The Ministry of Environment of Brazil (MMA) will make available online the document "Wild relatives of Cultivated Plant Species", presented in Curitiba last month during the Conference of the Parties to the Convention Of Biological Diversity. The document is the first of a series planned by the MMA, and reviews the wild relatives of Brazil's seven most important crops: cotton, peanut, rice, pumpkin, cassava, maize and peach palm. These species represent an important source of genetic variation for crop improvement initiatives, and therefore constitute an invaluable national patrimony.

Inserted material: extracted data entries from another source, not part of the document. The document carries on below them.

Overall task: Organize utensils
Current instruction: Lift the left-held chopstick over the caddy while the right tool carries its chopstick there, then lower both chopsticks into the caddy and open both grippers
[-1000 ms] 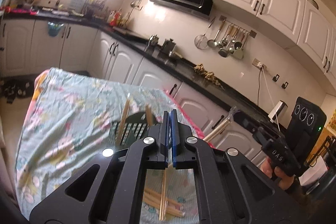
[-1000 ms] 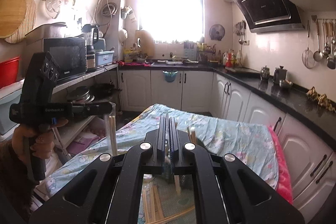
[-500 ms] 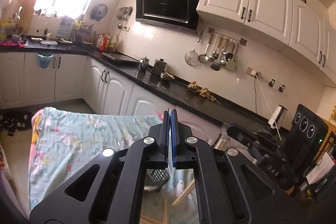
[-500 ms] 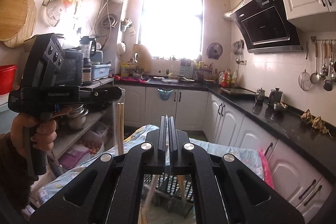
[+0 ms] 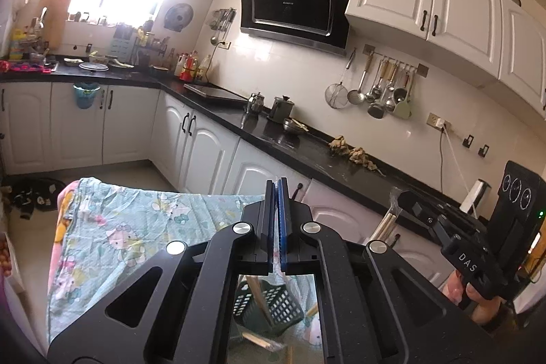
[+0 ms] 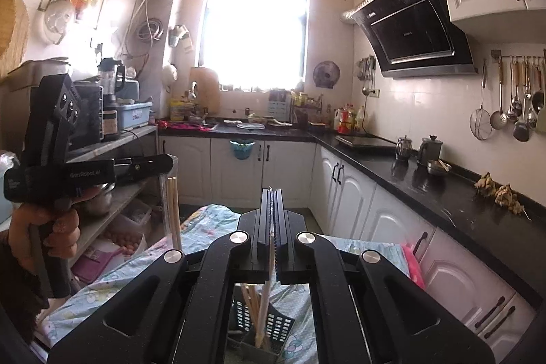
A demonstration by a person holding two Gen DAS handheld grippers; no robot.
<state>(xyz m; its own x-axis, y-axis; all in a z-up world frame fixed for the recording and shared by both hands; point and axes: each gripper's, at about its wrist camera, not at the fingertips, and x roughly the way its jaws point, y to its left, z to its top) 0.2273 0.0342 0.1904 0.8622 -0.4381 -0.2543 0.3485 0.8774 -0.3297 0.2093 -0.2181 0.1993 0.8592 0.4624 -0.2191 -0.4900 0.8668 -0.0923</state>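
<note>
Both grippers are raised above the surface and each pinches chopsticks. Nearest in the right wrist view, the right gripper [image 6: 272, 220] has its jaws pressed together on a single chopstick [image 6: 265, 302] that hangs down through the gap toward the dark slotted basket [image 6: 278, 324] below, where several chopsticks [image 6: 248, 299] already stand upright. In the left wrist view, the left gripper [image 5: 277, 220] shows its jaws closed, with a wooden stick visible below them over the same basket [image 5: 273, 306]; seen from the right wrist camera, that left gripper [image 6: 163, 163] clamps a pair of chopsticks [image 6: 173, 210] that hang straight down beside the surface edge. The basket sits on a surface covered by a pale blue cartoon-print cloth [image 5: 129, 224]. A few loose sticks [image 5: 262, 341] lie on the cloth just beside the basket. Beyond the surface run white cabinets and a black counter [image 6: 426, 190], with ladles and strainers on a wall rail [image 5: 382, 91] farther back. As a judgement, the sorting is partly done: some chopsticks are in the basket, three are held and ready to drop in, and the loose ones on the cloth remain to be collected. How many are left outside the views cannot be told.
</note>
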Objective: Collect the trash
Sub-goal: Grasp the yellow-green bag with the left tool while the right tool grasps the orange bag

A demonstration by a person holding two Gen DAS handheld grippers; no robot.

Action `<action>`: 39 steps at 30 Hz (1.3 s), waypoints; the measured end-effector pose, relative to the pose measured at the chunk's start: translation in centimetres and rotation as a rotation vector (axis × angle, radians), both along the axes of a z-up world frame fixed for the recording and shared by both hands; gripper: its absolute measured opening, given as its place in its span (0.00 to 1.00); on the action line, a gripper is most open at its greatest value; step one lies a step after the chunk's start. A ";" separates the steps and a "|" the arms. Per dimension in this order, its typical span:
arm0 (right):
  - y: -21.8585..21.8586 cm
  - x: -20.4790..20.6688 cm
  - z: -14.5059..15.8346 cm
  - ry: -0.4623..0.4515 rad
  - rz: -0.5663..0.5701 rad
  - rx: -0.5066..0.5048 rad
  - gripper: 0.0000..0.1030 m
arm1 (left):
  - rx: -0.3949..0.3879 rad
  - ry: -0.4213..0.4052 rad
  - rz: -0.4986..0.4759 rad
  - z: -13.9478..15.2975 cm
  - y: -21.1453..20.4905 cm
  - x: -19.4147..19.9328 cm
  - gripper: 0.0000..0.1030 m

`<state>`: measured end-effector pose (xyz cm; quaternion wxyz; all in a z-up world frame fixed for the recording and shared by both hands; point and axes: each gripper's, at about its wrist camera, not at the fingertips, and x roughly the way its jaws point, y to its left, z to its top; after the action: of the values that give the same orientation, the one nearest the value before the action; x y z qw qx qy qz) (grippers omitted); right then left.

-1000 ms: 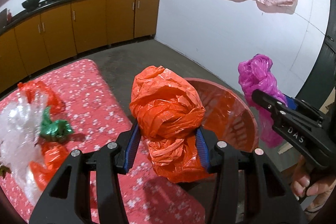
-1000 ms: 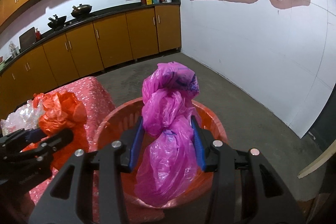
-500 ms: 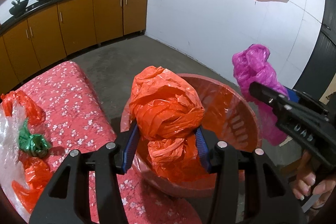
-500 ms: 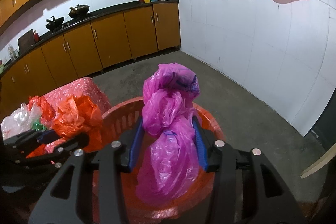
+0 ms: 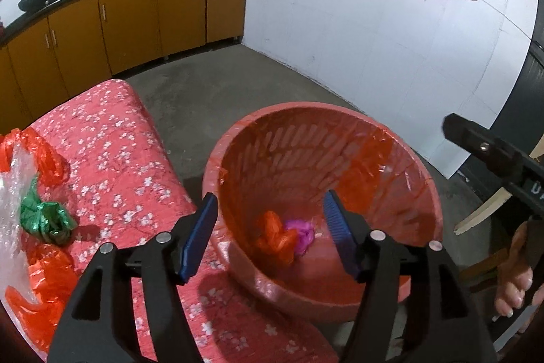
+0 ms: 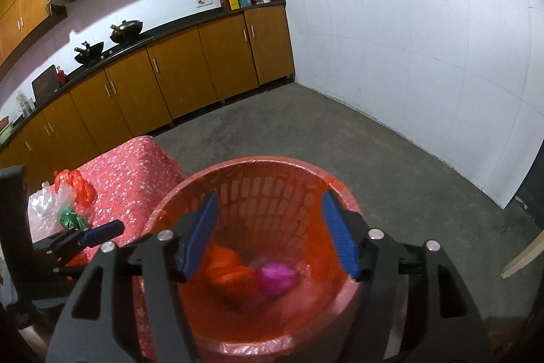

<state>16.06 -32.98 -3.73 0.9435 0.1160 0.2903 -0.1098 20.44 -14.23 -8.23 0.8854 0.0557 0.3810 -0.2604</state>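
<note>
Red plastic basket (image 5: 401, 142) with a slotted wall and a thin red liner stands on the grey concrete floor, touching the edge of the pink flowered table cover (image 5: 112, 138); at its bottom lie a crumpled orange bag (image 5: 275, 237) and a crumpled magenta bag (image 5: 301, 235), side by side and touching, the orange one on the side nearer the table; left gripper (image 5: 270, 237) hangs over the basket mouth, its blue-padded jaws opening, with nothing pressed between them; right gripper (image 6: 270, 235) likewise hangs over the basket, jaws opening and gripping nothing, both bags seen below through the gap; in the left wrist view the right gripper's black body enters from the right edge, a hand (image 5: 516, 274) on its handle; on the table cover, well apart from the basket, rest a green bag (image 5: 46, 216), clear plastic film (image 5: 10, 193) and further orange bags (image 5: 40, 291); brown cabinets (image 6: 176, 73) line the far wall.
</note>
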 end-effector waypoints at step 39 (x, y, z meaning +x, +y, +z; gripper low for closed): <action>28.7 1.9 -1.2 0.006 0.404 -0.023 0.79 | 0.080 -0.101 0.847 1.4 39.9 -7.0 0.85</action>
<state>17.99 -4.29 -4.95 0.9468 0.0442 0.3091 0.0779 13.44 25.62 -6.81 0.9289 -0.0585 0.3362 0.1441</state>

The document also highlights the importance of local varieties developed by traditional communities, threatened by the introduction of invasive species and by the destruction of their habitat. The publication argues that the conservation of wild species important for agriculture is complex, as the Brazilian economy relies on the cultivation of exotic species, such as sugar cane, coffee, and rice.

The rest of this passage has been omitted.